* Input data

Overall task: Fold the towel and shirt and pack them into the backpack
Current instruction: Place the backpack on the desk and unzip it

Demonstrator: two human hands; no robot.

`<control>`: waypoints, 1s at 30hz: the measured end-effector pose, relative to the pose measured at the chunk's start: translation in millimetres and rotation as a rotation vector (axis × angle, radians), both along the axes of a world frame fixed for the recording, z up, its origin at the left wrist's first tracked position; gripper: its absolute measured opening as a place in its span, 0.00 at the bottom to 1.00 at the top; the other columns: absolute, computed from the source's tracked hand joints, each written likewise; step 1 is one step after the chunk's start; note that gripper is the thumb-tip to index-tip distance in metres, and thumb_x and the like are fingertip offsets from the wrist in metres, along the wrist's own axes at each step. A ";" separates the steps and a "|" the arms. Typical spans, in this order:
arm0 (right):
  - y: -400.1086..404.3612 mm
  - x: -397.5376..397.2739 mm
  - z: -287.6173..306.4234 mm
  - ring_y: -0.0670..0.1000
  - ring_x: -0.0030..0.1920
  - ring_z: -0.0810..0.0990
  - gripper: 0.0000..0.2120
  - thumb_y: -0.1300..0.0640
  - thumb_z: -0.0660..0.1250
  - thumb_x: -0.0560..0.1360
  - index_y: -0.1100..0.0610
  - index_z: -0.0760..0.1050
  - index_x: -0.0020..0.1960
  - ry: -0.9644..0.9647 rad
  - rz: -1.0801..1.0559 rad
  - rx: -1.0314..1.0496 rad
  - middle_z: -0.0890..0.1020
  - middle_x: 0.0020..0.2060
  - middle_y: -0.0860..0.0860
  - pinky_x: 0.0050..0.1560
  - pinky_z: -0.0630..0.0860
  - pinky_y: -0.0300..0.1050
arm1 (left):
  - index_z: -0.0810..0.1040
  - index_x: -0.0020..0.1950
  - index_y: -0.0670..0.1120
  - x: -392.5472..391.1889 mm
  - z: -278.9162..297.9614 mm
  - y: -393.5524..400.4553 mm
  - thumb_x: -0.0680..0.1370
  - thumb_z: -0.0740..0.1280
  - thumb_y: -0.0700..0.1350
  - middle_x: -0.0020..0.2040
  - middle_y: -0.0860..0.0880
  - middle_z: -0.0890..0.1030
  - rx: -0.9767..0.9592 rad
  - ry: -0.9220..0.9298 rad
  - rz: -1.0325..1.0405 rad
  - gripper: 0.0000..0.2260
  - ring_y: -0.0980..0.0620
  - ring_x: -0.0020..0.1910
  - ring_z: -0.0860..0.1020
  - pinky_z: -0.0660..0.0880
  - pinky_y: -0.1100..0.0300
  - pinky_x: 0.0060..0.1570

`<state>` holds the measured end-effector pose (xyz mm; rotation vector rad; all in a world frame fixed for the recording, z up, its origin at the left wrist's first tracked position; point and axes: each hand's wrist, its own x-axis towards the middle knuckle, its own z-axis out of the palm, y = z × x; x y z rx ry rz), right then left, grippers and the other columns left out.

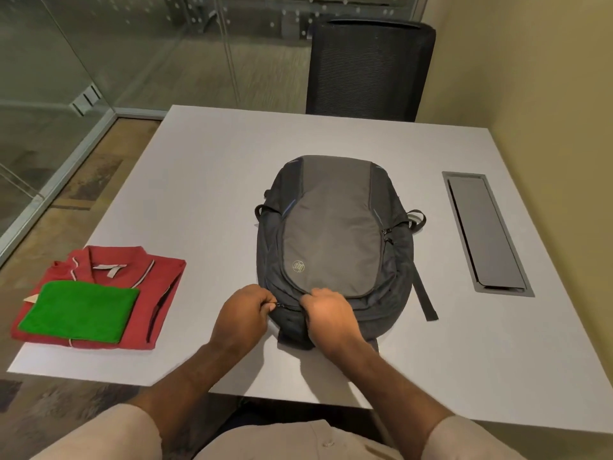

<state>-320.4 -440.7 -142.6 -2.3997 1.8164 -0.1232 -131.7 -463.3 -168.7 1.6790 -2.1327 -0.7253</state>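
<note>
Lying flat on a white table [205,167], a grey backpack [335,240] with left hand [243,313] pinching its zipper pull [278,305] and right hand [326,312] gripping the near fabric, folded green towel [79,312] stacked on folded red shirt [132,270] well to the left.

- The desk [212,180] is a pale grey, square-cornered top, seen from its near edge.
- A dark grey backpack [331,234] lies flat near the middle, front panel up, 1 strap trailing onto the desk at its right.
- A folded red shirt [156,287] lies at the near left corner, well apart from the backpack.
- A long grey cable hatch [487,227] is set flush into the desk's right side.
</note>
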 end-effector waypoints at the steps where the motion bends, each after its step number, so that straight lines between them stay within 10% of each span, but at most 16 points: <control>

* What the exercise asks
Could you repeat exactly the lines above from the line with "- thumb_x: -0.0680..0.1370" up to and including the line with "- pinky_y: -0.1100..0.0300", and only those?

* Solution to this exercise
  - thumb_x: -0.0680..0.1370
  - thumb_z: -0.0740..0.1280
  - thumb_y: -0.0700..0.1350
  - middle_x: -0.0020..0.2040
  - middle_y: -0.0860..0.0880
  - middle_z: -0.0890..0.1030
  - rx: -0.9767..0.9592 rad
  - ry: -0.9220..0.9298 rad
  - rz: -1.0325..1.0405 rad
  - gripper: 0.0000..0.2260
  - ring_y: -0.0980..0.0620
  - ring_x: -0.0020..0.1910
  - ring_z: -0.0860..0.1020
  - pinky_z: -0.0660..0.0880
  - pinky_y: -0.1100..0.0300

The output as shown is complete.